Re: [PATCH v2] bcache: fix set_at_max_writeback_rate() for multiple attached devices

Coly Li <colyli@xxxxxxx> · Mon, 19 Sep 2022 12:38:26 +0800

> 2022年9月19日 11:29，mingzhe <mingzhe.zou@xxxxxxxxxxxx> 写道：
> 
> 
> 
> 在 2022/9/18 20:16, Coly Li 写道:
>> Inside set_at_max_writeback_rate() the calculation in following if()
>> check is wrong,
>> 	if (atomic_inc_return(&c->idle_counter) <
>> 	    atomic_read(&c->attached_dev_nr) * 6)
>> Because each attached backing device has its own writeback thread
>> running and increasing c->idle_counter, the counter increates much
>> faster than expected. The correct calculation should be,
>> 	(counter / dev_nr) < dev_nr * 6
>> which equals to,
>> 	counter < dev_nr * dev_nr * 6
>> This patch fixes the above mistake with correct calculation, and helper
>> routine idle_counter_exceeded() is added to make code be more clear.
>> Reported-by: Mingzhe Zou <mingzhe.zou@xxxxxxxxxxxx>
>> Signed-off-by: Coly Li <colyli@xxxxxxx>
>> ---
>> Changelog:
>> v2: Add the missing "!atomic_read(&c->at_max_writeback_rate)" part
>>     back.
>> v1: Original verison.
>>  drivers/md/bcache/writeback.c | 73 +++++++++++++++++++++++++----------
>>  1 file changed, 52 insertions(+), 21 deletions(-)
>> diff --git a/drivers/md/bcache/writeback.c b/drivers/md/bcache/writeback.c
>> index 647661005176..c186bf55fe61 100644
>> --- a/drivers/md/bcache/writeback.c
>> +++ b/drivers/md/bcache/writeback.c
>> @@ -157,6 +157,53 @@ static void __update_writeback_rate(struct cached_dev *dc)
>>  	dc->writeback_rate_target = target;
>>  }
>>  +static bool idle_counter_exceeded(struct cache_set *c)
>> +{
>> +	int counter, dev_nr;
>> +
>> +	/*
>> +	 * If c->idle_counter is overflow (idel for really long time),
>> +	 * reset as 0 and not set maximum rate this time for code
>> +	 * simplicity.
>> +	 */
>> +	counter = atomic_inc_return(&c->idle_counter);
>> +	if (counter <= 0) {
>> +		atomic_set(&c->idle_counter, 0);
>> +		return false;
>> +	}
>> +
>> +	dev_nr = atomic_read(&c->attached_dev_nr);
>> +	if (dev_nr == 0)
>> +		return false;
>> +
>> +	/*
>> +	 * c->idle_counter is increased by writeback thread of all
>> +	 * attached backing devices, in order to represent a rough
>> +	 * time period, counter should be divided by dev_nr.
>> +	 * Otherwise the idle time cannot be larger with more backing
>> +	 * device attached.
>> +	 * The following calculation equals to checking
>> +	 *	(counter / dev_nr) < (dev_nr * 6)
>> +	 */
>> +	if (counter < (dev_nr * dev_nr * 6))
>> +		return false;
> Hi, Coly
> 
> Look good to me. However, do we need to specify a maximum value for idle_counter. If cache_set has 100 backing devices, there are dev_nr*6 rounds of update_writeback_rate() on each backing device, which takes dc->writeback_rate_update_seconds(default is 5 seconds)*600 seconds.

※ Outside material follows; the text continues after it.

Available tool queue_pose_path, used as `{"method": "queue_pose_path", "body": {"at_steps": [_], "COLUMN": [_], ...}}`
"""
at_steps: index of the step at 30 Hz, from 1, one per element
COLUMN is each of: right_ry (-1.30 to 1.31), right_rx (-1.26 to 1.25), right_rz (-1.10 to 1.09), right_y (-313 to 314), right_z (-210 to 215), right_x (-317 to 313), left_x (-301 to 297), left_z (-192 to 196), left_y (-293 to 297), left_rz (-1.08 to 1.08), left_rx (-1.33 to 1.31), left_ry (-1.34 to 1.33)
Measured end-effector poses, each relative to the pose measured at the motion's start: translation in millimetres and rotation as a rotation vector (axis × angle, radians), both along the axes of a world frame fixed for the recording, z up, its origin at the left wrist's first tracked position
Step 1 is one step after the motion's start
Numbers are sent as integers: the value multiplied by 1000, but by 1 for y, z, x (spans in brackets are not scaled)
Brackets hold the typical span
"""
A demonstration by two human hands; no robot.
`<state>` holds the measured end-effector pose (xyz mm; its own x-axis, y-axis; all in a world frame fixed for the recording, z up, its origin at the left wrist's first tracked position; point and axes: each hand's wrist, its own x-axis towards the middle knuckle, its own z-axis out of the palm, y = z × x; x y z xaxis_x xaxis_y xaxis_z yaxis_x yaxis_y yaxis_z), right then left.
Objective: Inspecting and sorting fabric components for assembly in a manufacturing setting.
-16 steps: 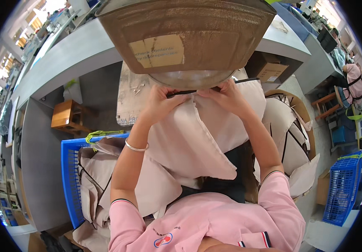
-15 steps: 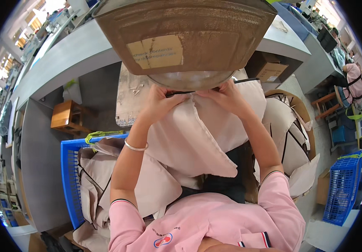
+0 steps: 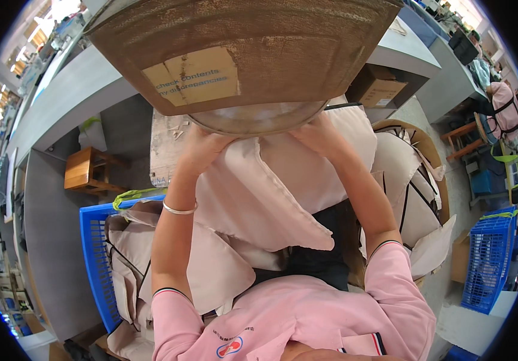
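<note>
A sewn cream fabric piece (image 3: 253, 198) with a seam down its middle and a dark-edged strip at its far right hangs before me, its lower corner pointing toward my lap. My left hand (image 3: 206, 147) grips its upper edge at the left. The same edge is held at the right by my right hand (image 3: 318, 138). The fingertips of both hands are hidden under a round, pale, glassy rim (image 3: 259, 122). Over that rim sits a worn brown box-like thing (image 3: 283, 54) with a torn yellowish label, blocking the view of the fabric's upper edge.
A blue plastic basket (image 3: 85, 240) of cream pieces with dark trim stands at my left. More such pieces fill a cardboard carton (image 3: 445, 198) at my right. A wooden stool (image 3: 87, 168) is under the grey bench (image 3: 72, 108). Another blue basket (image 3: 488, 265) stands far right.
Both hands have gone farther under the round rim, hiding the fingers that showed before. The brown box-like thing appears larger and farther left, and the whole view has shifted slightly.
</note>
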<state>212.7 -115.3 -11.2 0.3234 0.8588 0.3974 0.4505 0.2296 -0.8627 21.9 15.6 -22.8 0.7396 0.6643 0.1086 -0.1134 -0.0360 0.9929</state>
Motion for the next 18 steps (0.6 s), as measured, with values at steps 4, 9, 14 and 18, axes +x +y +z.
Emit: {"method": "queue_pose_path", "body": {"at_steps": [4,9,14,18], "right_ry": [183,-609,-786,-775], "right_rx": [93,-106,10,-15], "right_rz": [-77,-192,-517,-783], "right_y": [-5,-42,-128,-190], "right_z": [7,46,55,81], "right_x": [3,14,-18,45], "left_x": [-2,-33,-48,-39], "left_z": [1,14,15,27], "left_y": [4,3,-40,-50], "left_rz": [106,34,2,25], "left_rx": [-37,11,331,498], "left_ry": [-119,75,273,231]}}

Yes, this is exactly what I intend to do. The maximum writeback rate is only set when the whole cahce set is really really idle.

> 
> In fact, any io request from the backing device will clear the idle_counter of cache_set, and at_max_writeback_rate will exit soon. Therefore, if cache_set waits for 5 minutes or 10 minutes without any io request to start at_max_writeback_rate, it will not have any effect on the possible front-end io.
> 
> In addition, cache_set only waits 6 rounds of update_writeback_rate() should not have much performance impact.

The maximum writeback rate is a better than nothing effort, normally the P.I controller decides the writeback rate, and the maximum writeback rate trick should not step in.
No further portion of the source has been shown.